Dozens of people used a public hearing on a new draft of the rules, like hearings on previous drafts, to denounce the PLDC as a potential land grab by developers that could threaten the environment and native culture. Instead of offering suggestions on the rules, most of the people at the nearly four-hour hearing called for the Legislature to repeal the law that created the agency in 2011.
"Good planning is not a burden. It is a requirement," said Martha Townsend, executive director of The Outdoor Circle. "Good public engagement is not a burden. It’s a requirement."
Lloyd Haraguchi, the PLDC’s executive director, said staff could present the administrative rules to the agency’s five-member board at a meeting later this month. But Haraguchi, responding to criticism that the new draft should also be subject to public hearings on the neighbor islands, would not rule out additional hearings.
The PLDC, the development arm of the state Department of Land and Natural Resources, could partner with the private sector to develop public land and generate revenue for the state. The agency is exempt from land use and county zoning laws.
Many environmental, progressive, Native Hawaiian and labor advocates have condemned the PLDC and have made a repeal an objective.
The new rules describe projects that would have value and significance to the community or would help preserve culture, agriculture and conservation, but opponents suspect that luxury development projects are secretly being planned.
State Sen. Laura Thielen (D, Hawaii Kai-Waimanalo-Kailua), a former DLNR director, said the PLDC does not need exemptions from land use and county zoning laws to redevelop or improve public land. The new draft of rules, she said, also removes a provision that would have required projects to follow existing laws, charter provisions and ordinances.
"This board has confirmed the need for the Legislature to take up Act 55 (the PLDC) again and either repeal it or significantly amend it because we cannot rely on the board or the staff to adopt good governance processes," she said.

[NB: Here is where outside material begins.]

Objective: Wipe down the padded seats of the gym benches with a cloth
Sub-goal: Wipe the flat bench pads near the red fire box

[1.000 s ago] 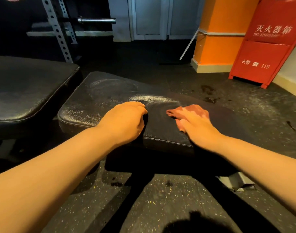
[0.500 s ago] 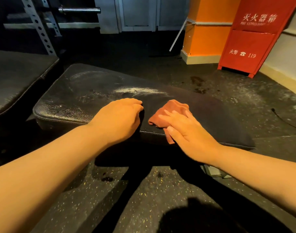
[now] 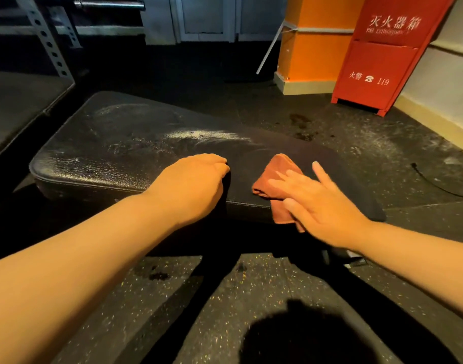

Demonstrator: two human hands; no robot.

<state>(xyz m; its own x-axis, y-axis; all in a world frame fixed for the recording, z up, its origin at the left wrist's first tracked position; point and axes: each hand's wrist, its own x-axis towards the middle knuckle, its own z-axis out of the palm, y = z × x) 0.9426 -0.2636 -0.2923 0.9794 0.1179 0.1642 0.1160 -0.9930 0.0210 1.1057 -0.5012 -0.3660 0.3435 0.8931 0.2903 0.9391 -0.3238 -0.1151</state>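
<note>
A black padded bench seat [image 3: 125,143] lies across the middle of the head view, with white streaks on its left and middle parts. A rust-orange cloth [image 3: 276,177] lies on the seat's near edge, one corner hanging over the side. My right hand [image 3: 322,203] presses flat on the cloth, fingers straight and spread. My left hand [image 3: 193,185] rests on the near edge of the seat just left of the cloth, its fingers curled downward against the pad and holding nothing.
A second black bench pad [image 3: 17,106] sits at the left. Behind it stands a perforated steel rack upright [image 3: 45,40] with a bar. A red fire extinguisher box [image 3: 388,53] and an orange pillar [image 3: 314,48] stand at the back right. A cable [image 3: 440,185] lies on the floor.
My right hand has dragged the cloth toward the near edge of the seat, so a corner now hangs over it. My left hand stays on the pad.
</note>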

Kika Bukowski, executive director of the Hawaii Building and Construction Trades Council, said that some of the projects may not require exemptions, "but what it does require, that we lack, is funding. And that’s what the PLDC is partially intended to provide, that mechanism to provide creative financing through private-public partnerships."
Keiko Bonk, an environmental advocate who lost a state House campaign last week as a Green Party candidate, testified on behalf of her mother, Fumi Bonk, who was sitting in a wheelchair in the front row of the small meeting room.
Bonk described the PLDC as a "developer plot" that "goes against every process that we have in place in Hawaii."
Bonk asked her mother whether she had anything else to say to the PLDC. "God damn you," Fumi Bonk said to cheers.